This paper is from INRIA, the French research institute, and presents a new algorithm for automatically constructed low-poly standin models. In particular, they started from the idea of billboard standins, as games routinely use for distant objects.

However, instead of using a completely fixed geometry (like a single billboard or a crossed pair of billboards), they compute a smallish set of billboards which can well approximate the model, then render new alpha textures for that set of polys. The result is a greatly reduced model that reproduces the original -- in particular, one of the impressive things about this technique is how well they reproduce the silhouette of the original. Their examples included a helicopter reduced to 32 polys, a dinosaur reduced to 110 polys, and a very impressive 40-poly Eiffel Tower.

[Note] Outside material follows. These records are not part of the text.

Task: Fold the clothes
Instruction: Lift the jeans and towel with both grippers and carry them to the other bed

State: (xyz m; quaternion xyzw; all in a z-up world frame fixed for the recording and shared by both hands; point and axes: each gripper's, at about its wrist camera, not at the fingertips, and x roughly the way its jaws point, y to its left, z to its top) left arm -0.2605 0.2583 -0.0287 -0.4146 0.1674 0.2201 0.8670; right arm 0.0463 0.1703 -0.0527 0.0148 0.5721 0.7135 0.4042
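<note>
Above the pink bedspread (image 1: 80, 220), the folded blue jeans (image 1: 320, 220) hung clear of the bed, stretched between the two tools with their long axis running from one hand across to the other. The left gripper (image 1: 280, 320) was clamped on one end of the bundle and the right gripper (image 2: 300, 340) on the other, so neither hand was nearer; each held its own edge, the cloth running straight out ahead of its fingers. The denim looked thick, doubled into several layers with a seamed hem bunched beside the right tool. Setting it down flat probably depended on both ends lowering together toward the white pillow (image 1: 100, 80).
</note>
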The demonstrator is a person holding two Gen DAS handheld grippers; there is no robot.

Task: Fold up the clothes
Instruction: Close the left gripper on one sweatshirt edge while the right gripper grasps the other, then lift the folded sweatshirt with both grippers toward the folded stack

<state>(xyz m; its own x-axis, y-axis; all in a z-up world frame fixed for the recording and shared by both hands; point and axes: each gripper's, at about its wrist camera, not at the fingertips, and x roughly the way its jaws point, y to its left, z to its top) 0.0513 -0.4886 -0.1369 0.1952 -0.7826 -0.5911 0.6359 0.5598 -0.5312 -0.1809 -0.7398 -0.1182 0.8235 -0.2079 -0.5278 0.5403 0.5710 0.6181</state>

To select the billboards to be used, they have a greedy optimizer algorithm that runs in plane space -- it computes a coverage metric and a penalty metric for input polys that are "just missed", then repeatedley selects the best output billboard and removes those input polys from consideration. The only input parameter is the maximum allowable error in object space for vertex position -- you don't explicitly set the number of output billboards you want, but you can tweak the allowable error parameter to get the size you want.

One of the biggest advantages of this algorithm is that it doesn't require closed meshes; it operates just fine on edges with boundaries, because in effect the simplified meshes can move boundary edges, which none of the mesh simplification algorithms can do. That makes it seem a lot more applicable to the kinds of models we build, which are rarely one closed manifold. It would also be possible to run this algorithm per subset and actually get articulated standins (because it doesn't care about non-closed meshes).

The biggest disadvantage of this algorithm is that like other billboard schemes, because new textures are rendered for each output billboard, it does not re-use the textures of the original model, and eats up new texture memory instead. However, that's probably not so bad when used to generate LODs, since the algorithm constructs textures that are uniformly dense in object space. When building LODs, the required texel density will presumably be very low, and thus the size of the new textures will likely be very modest.

The full title of this paper was "Billboard Clouds for Extreme Model Simplification" by Decoret, Durand, Sillion, and Dorsey.